I voted yes. I have a related experience and so I can be pretty sure of my answer. I wrote a blog post about it, which I present here in partial form. Names are changed.
*Takes a Village, #3 in a series
Of all the children who have come into and out of my life, Maura is the hardest to write about. Oh, Maura herself is a wonderful child. She was much easier to parent than a lot of children would have been given the circumstances. What makes it hard to write about her hinges on how she came to live with us.
When I was little, I was practically raised with a boy named Gus. His family and my family went on every vacation together. We all crowded into one car each Christmas to go shopping at Lazarus department store. We spent our weekends together in family activities. Gus and I were like brother and sister, or at least first cousins. He was the brightest, funniest, most charming boy: everyone loved him.
Once we grew up, Gus and I had little contact. Our lives were far flung, in lifestyle and geographically. While I was a graduate student in Southern California, Gus was a laborer in West Texas. That kind of far flung.
Gus had a little girl with a woman he was later divorced from. The mother was in prison for drugs and Gus had full custody of their daughter. I had a little boy about his girl’s age with my partner. Gus and I saw each other’s child only once, when we were all back home for Christmas. The kids were toddlers: my son, Eli, and Gus’s daughter, Maura.
A few years went by. One day I got a call from my father. He had shocking news. Numbing, nauseating news:
Gus had been charged with child molestation and pandering underage porn. He’d had sex with Maura’s 14 year old babysitter, and he’d filmed it.
I can still feel the shock and the grief. You know how, when you hear something like that about a stranger, you think that scum, that sub-human, a monster like that deserves to die. Well, let me tell you: it is a different feeling when you love the person involved. It is waves of confusion and complexity. Denial is the only refuge.
And there was Maura, 6 years old. She stayed with her grandma, and then an aunt, and then a second cousin. When Gus’s trial was over, I asked if they’d send her to me. I wanted to make sure she heard good stories about her daddy. I figured I had more of those stories than anyone. Gus figured I did, too, and signed the paperwork.
Gus was sentenced to 24 years. I’m not sure what “hard time” means exactly, but that sounds like it to me. While Maura lived here in Maine, we would fly to Ohio to visit Gus in prison. I don’t know if I can capture the tension of those visits.

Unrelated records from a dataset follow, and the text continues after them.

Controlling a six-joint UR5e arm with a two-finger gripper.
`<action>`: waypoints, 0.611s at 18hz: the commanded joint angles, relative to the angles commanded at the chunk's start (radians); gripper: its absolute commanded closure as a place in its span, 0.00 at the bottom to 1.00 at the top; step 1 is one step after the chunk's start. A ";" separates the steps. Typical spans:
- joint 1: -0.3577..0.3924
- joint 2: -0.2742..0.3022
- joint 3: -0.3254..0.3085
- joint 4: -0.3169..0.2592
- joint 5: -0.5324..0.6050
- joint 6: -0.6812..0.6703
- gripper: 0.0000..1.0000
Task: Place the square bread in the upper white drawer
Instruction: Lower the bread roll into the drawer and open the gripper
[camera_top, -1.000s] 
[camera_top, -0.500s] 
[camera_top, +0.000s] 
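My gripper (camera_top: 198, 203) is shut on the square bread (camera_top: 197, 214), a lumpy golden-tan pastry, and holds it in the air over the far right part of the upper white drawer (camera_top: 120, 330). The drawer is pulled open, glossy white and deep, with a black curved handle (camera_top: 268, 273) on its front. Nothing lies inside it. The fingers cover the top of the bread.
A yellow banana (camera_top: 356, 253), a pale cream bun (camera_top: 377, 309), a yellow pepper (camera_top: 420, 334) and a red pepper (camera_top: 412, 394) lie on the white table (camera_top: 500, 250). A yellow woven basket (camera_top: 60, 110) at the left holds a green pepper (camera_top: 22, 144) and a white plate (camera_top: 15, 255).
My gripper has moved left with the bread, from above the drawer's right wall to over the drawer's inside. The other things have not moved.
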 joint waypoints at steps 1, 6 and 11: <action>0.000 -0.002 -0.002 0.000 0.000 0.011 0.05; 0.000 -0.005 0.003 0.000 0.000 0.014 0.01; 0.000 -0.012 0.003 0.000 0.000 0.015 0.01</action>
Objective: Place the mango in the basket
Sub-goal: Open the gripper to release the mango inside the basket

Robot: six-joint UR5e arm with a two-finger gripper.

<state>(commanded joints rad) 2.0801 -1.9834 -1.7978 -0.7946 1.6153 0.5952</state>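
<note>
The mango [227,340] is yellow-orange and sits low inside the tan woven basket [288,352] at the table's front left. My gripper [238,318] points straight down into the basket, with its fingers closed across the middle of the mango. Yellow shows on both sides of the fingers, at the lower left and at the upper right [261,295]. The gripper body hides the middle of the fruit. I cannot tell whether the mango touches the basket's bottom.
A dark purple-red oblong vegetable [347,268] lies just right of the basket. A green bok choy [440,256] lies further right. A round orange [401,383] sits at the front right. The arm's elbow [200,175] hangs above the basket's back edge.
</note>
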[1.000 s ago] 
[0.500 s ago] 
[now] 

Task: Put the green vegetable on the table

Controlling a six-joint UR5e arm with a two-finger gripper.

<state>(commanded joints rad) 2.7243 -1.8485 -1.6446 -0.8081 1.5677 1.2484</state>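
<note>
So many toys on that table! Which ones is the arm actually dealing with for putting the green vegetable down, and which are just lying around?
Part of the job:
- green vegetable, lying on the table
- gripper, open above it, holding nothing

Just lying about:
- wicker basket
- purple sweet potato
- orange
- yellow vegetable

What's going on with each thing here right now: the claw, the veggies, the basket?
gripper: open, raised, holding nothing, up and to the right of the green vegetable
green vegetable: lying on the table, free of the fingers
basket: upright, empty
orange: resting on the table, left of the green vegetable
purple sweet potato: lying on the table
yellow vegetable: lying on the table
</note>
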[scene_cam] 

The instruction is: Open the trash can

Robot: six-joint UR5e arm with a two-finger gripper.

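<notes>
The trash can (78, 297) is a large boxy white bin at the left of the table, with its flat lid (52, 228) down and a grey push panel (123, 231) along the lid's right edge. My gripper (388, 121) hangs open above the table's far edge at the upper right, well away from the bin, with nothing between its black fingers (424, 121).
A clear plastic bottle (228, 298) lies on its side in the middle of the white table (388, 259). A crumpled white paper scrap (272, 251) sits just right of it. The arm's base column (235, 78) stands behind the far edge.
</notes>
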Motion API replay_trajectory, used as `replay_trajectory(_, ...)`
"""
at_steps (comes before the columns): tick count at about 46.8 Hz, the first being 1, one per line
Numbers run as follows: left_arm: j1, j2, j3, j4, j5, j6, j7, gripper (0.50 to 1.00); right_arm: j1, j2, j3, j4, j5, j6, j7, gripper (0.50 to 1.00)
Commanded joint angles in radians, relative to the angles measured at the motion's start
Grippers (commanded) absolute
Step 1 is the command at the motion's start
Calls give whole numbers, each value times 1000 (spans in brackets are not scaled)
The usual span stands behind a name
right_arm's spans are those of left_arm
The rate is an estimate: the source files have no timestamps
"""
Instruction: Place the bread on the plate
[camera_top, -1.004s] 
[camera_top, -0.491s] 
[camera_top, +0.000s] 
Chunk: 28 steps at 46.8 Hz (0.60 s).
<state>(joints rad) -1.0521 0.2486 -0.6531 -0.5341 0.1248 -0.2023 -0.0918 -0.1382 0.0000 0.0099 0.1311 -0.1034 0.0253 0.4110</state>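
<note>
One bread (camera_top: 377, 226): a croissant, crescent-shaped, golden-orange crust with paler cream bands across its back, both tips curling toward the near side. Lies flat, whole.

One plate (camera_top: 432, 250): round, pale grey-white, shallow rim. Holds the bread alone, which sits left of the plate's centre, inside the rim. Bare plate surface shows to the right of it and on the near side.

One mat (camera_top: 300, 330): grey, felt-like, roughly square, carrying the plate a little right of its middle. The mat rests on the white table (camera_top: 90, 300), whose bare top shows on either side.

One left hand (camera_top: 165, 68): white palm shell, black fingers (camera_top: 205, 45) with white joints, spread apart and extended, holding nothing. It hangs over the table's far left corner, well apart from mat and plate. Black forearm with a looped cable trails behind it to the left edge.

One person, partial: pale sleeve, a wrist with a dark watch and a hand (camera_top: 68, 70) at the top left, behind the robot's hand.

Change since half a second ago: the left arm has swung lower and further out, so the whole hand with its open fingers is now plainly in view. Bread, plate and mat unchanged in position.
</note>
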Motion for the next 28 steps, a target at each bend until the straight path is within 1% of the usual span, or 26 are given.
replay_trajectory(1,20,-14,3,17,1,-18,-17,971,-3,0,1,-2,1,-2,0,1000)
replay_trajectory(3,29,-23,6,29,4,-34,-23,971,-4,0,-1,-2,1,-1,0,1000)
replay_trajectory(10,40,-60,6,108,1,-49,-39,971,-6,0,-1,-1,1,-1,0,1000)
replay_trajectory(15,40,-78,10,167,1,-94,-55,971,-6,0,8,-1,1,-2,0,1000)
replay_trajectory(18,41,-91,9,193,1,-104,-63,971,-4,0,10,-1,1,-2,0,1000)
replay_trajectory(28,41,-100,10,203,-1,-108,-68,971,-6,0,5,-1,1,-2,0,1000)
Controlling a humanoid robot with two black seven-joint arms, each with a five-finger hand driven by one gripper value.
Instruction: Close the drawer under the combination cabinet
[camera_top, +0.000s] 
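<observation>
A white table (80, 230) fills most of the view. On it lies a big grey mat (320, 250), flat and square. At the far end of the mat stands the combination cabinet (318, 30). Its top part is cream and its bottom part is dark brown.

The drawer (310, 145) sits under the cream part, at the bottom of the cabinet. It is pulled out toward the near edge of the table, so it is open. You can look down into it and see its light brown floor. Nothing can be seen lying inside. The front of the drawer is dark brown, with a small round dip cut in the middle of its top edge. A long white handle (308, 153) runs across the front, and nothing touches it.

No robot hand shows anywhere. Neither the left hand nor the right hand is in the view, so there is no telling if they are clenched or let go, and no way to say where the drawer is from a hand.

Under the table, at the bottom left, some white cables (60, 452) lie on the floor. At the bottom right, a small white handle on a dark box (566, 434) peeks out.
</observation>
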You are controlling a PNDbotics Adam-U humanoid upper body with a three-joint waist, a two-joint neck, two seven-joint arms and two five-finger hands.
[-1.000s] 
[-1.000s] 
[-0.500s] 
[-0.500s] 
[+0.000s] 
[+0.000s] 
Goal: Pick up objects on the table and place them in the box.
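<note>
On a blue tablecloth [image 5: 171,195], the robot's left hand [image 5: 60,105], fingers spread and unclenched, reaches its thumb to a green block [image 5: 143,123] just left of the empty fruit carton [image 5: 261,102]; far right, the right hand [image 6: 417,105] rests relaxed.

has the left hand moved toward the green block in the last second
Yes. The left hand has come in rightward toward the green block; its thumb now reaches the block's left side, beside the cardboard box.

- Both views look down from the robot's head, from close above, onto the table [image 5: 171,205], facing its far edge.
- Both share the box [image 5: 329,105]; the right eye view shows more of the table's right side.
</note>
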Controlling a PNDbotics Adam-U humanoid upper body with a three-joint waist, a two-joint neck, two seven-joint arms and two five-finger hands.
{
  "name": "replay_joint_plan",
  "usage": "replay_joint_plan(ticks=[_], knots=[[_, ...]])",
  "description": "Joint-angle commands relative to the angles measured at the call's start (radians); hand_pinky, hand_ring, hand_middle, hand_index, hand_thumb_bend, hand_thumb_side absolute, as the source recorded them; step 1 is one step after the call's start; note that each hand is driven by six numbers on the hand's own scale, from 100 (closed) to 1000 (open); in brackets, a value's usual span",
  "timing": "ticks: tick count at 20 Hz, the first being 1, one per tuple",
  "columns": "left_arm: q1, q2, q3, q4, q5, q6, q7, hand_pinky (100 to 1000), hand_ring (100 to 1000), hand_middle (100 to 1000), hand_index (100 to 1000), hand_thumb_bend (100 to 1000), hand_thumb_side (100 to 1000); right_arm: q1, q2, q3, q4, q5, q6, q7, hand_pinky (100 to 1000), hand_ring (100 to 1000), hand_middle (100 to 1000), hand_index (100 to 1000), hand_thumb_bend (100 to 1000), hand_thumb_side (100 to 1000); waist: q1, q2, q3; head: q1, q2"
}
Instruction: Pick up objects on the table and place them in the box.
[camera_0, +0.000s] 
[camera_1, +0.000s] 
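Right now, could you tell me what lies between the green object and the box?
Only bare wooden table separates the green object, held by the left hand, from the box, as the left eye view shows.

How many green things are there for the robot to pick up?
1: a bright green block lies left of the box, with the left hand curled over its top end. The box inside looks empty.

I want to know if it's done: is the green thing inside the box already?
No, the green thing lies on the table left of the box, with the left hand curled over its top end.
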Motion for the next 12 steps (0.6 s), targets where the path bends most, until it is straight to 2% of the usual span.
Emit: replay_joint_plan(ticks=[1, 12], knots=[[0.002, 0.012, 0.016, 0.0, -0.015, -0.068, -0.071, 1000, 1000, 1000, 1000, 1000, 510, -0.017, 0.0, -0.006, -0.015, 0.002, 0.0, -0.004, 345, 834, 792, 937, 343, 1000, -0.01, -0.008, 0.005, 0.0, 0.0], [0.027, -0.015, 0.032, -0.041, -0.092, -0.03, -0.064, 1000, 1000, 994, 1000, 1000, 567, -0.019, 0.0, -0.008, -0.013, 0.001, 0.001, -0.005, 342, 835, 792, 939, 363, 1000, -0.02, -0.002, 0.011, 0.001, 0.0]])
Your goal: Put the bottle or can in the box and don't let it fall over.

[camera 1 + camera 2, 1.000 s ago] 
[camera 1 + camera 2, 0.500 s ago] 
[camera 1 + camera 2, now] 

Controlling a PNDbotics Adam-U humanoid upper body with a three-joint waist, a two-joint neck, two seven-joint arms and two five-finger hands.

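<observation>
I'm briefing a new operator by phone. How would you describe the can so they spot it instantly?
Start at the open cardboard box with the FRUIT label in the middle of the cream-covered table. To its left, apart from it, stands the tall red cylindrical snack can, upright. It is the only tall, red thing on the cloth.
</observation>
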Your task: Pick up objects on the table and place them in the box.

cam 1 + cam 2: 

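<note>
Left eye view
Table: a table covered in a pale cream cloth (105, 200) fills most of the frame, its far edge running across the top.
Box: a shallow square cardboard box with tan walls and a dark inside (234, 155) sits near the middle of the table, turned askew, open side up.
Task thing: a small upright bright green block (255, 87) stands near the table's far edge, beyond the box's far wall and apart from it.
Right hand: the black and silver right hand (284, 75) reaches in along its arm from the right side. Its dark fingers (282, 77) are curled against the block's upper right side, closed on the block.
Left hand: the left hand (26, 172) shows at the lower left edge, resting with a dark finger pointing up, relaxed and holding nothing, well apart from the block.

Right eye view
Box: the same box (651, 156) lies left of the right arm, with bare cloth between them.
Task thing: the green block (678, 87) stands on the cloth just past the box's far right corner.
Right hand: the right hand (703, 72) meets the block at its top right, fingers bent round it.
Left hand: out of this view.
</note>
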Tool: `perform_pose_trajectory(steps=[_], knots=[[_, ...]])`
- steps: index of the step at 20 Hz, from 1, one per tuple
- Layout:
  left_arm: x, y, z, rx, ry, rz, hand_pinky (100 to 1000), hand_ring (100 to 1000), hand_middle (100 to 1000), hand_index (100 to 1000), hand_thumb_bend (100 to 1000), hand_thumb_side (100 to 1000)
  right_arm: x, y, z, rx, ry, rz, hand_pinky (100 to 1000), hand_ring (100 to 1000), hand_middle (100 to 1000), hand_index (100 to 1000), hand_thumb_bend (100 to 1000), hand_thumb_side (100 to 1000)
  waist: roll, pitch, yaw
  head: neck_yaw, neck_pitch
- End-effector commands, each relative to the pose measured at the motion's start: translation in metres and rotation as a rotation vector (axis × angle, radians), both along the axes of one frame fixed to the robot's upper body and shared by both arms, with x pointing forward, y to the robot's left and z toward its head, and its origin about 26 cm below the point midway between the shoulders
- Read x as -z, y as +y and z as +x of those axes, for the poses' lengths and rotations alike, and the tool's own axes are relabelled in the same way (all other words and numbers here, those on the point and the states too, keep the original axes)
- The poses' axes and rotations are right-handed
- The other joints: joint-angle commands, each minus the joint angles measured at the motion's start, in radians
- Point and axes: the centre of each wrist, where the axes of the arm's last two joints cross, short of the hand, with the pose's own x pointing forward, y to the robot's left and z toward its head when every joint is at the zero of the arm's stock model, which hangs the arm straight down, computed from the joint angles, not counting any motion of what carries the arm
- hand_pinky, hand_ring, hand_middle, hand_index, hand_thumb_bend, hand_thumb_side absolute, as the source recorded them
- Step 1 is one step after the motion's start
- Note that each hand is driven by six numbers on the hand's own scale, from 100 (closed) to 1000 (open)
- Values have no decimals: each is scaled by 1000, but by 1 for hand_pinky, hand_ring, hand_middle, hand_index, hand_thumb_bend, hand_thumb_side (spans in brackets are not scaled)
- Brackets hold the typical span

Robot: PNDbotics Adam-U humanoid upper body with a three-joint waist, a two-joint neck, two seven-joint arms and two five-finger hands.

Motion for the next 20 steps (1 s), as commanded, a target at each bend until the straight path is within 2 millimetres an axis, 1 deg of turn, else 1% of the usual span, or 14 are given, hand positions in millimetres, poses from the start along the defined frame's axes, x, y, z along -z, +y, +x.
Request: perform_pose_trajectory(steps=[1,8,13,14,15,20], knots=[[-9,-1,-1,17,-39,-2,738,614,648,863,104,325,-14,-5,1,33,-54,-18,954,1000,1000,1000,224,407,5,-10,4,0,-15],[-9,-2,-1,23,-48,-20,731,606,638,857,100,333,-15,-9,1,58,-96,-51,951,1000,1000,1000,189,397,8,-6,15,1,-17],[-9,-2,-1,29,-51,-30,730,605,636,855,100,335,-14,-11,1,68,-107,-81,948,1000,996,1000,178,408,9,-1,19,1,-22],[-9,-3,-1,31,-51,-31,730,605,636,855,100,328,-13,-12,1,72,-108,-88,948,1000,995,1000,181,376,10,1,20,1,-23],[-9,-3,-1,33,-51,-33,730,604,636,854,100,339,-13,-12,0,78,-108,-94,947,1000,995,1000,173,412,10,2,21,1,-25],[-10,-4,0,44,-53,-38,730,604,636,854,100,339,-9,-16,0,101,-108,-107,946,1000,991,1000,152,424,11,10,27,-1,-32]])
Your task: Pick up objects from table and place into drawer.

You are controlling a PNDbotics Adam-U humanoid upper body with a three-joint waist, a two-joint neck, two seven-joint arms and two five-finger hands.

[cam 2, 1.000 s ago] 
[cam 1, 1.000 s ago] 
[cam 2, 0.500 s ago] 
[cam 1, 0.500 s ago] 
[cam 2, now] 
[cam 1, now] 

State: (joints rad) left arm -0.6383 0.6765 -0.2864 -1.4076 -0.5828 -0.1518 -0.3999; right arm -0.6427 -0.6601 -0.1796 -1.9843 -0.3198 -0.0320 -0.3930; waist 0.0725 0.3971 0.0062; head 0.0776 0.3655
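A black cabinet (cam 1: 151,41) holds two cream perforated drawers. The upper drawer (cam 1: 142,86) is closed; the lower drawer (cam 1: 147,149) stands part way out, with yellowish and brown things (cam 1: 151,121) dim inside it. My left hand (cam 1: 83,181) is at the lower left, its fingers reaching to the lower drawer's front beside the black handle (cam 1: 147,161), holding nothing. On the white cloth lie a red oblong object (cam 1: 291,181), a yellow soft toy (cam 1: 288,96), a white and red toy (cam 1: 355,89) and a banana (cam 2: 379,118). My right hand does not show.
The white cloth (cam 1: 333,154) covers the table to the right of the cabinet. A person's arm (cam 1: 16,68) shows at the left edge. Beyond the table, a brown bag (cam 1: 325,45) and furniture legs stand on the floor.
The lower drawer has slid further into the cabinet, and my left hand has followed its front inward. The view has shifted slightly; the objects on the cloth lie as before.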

We were there for 6 hours. Come in at 9; go through a degrading search; no one out ‘til 3. An open room with fixed tables and chairs. A hundred people with disheartening stories sitting in that stark, gleaming room on those hard chairs all day. Mothers trying to keep their children from running around.
One of the dozens of rules: Inmates are not allowed to touch visitors… so, no hugging when you see them. Try explaining that to his daughter. You stand feet apart and say, “Hello!” and “I’m so glad to see you!” and he says, “Thanks for coming. Thanks for bringing her,” and starts to cry.
Maura was with us in Maine for four years. She had been held back a grade the year she shuffled from relative to relative, but she thrived in a new atmosphere. We didn’t do anything special. I remember thinking, gah, it takes so little to keep a child feeling stable and happy and safe–how come it’s so often not done?
At the end of the third school year here, at age 10, Maura decided to go back to family and be closer to Daddy. I’m ashamed to admit that I felt released from a heavy physical and emotional burden.
It is hard to raise another person’s child. I don’t mean if you’ve adopted; but when they have a fall-back position, things get sticky. For the child, someone else should be in charge. Not you, who have made an unfavorable decision. And poor Maura–she desperately wanted Daddy to come back so she could just live with him again. I heard “Daddy would never do that,” so many times that I was afraid I’d respond.
But in the end, we made it through and at the very least, Maura was away from the small town back home long enough for people not to think of what Gus had done every time they saw her.
Maura called me after she had been back home a while and said, “Mama, thank you so much for teaching me manners. None of the kids here have any!” I tell that story a lot.
*
Perhaps more relevant to the OP is to note that one of the hardest parts of this was trying to treat your children equally. It is very hard–at least it was for me–not to favor Eli, not to want to spend more time with him, not to take more delight in his daily life. I’m a person who loves other people’s kids almost as much as my own–but that almost is significant. I hope that if I ever raise another’s child again, I will do at least as well as I did with Maura. I know I could do better.